Knowing the answer, and knowing the Answer
Do you ever get that feeling of gratification when you know the right answer? You get affirmed by a teacher when you say the correct answer in class. You know the right answer on Jeopardy when the contestants don’t, you get the daily wordle right in less than three tries, you know how to solve someone else’s problem with their car, refrigerator, computer, etc. My point is that we all have acquired knowledge on some things, even if we are deficient sometimes in others. It gives us a good feeling though when we know the correct thing. Peter must have felt the same way, except the question was coming from Jesus about who he was.
Matthew 16:13-20 tells us of a declaration or confession of Simon Peter where he knows the right answer. Jesus asks two questions “Who do people say that I am?” and “Who do you [disciples] say that I am?” In the first question the disciples respond that some say he is John the Baptist (since maybe they shared such similar area, time-frame, and message), Elijah (since maybe they also had a similar ministry healing and preaching), or Jeremiah (maybe since he opposes the religious leaders the way Jeremiah did). But Jesus turns the question to the disciples and Simon Peter hits it out of the park: “You are the Christ, the Son of the living God.”
Can you imagine how Simon Peter must have felt? This is only the second time in Matthew’s account that the disciples have attributed this to Jesus (the first was Matt 14:33 when Jesus calms the storm). And Jesus confirms Simon Peter’s answer and says, however, that this was not something he would have known from any earthly knowledge, but it was revealed to him by the Father in heaven. And Jesus makes wordplay off Peter’s name (“Peter” = petros, derived from petra = rock) and says upon this rock I shall build my church.
Peter was right and knew the answer, only because it was revealed through the Father. He knows that Jesus is the Messiah, but he doesn’t yet get what all that means. In the next 3 verses, right after Peter’s great confession, he strikes out.

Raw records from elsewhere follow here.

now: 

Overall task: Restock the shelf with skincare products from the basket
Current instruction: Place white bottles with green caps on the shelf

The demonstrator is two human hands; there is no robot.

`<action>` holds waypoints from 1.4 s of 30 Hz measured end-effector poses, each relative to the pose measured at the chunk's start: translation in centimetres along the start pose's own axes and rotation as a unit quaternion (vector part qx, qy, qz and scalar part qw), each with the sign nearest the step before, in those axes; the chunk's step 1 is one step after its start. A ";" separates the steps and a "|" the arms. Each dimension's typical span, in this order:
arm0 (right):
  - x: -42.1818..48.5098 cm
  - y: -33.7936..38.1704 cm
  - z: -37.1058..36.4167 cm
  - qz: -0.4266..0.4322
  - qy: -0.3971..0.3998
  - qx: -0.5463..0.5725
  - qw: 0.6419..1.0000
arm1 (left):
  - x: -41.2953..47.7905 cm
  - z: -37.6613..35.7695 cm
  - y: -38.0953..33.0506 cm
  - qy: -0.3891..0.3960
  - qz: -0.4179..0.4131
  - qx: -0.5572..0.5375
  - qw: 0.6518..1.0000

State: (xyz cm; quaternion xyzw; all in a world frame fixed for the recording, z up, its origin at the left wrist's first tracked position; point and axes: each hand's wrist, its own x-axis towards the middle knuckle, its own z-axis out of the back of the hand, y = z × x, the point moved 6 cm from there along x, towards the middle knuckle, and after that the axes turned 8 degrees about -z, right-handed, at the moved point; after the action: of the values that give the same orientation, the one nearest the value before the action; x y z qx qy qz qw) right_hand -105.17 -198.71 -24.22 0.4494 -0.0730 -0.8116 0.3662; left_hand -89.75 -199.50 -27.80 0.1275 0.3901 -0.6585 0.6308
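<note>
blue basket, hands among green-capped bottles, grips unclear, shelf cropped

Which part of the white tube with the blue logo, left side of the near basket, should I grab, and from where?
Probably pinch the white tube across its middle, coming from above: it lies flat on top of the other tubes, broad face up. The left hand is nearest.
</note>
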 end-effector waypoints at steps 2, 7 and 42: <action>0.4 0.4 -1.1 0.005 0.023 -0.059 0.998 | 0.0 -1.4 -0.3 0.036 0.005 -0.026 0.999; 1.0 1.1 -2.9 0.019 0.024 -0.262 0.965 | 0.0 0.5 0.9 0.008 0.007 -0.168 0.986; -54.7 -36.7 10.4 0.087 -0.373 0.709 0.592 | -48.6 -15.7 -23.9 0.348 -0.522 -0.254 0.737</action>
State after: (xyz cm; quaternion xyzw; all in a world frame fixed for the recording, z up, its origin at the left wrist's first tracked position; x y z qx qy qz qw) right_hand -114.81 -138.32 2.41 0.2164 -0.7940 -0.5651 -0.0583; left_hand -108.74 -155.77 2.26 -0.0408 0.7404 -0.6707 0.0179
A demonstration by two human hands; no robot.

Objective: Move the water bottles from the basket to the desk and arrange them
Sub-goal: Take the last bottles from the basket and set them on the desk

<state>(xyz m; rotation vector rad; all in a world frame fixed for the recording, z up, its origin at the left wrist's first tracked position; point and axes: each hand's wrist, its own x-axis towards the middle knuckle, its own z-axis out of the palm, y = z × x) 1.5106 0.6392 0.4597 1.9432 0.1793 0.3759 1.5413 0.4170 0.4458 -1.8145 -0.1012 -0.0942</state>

Jesus began saying how he would have to go to Jerusalem and suffer, die, and be raised from the dead.
“Oh no Lord, this will never happen to you” was Peter’s response. You most certainly know what comes next from Jesus “Get behind me, Satan!” Peter defends Jesus and Jesus rebukes him harshly.We should suspend what we know of the Messiah for a second so we can understand why Peter might say such a thing.
The Jews for years and years, since the time of exile, were looking for the Anointed One, the Christ, the Messiah. All these names mean the same thing. They were waiting for the one who would deliver the people of God out of their plight. Then, Jesus comes onto the scene and has divine powers, preaches against the oppressive Jewish leaders. He looks like he would make a great leader. Jews like Peter would jump at the chance to install this kind of superhero as a military and governing leader. Why not? Who better to rescue God’s people than this? He has all the qualities. Peter would think he is doing best to keep Jesus alive so he can restore God’s people (Israel at this time) to a nation, to a people of power, and to fulfill what he understood as the role of the messiah.
Peter’s declaration of who Jesus was, juxtaposed with his lack of understanding for the mission of Jesus, shows how much we need God to speak into our lives, even when we think we understand. We are humans with our own selfish desires even though they may be as noble as Peter’s desire to have Jesus remain alive. We need to know the one who is the Answer more than we need to know all the answers. Jesus was the messiah, but he was restoring God’s people to be more than a Jewish nation. He was establishing an eternal kingdom, built on the rock of the Church.
Lord, help me to see where I depend on my own understanding. Lead me into further trust of your Spirit. Let me not exchange my soul for knowledge, talent, wealth, acclaim, fame, power, skills, comfort, or anything this world has to offer. Nothing can benefit us more than knowing and trusting you.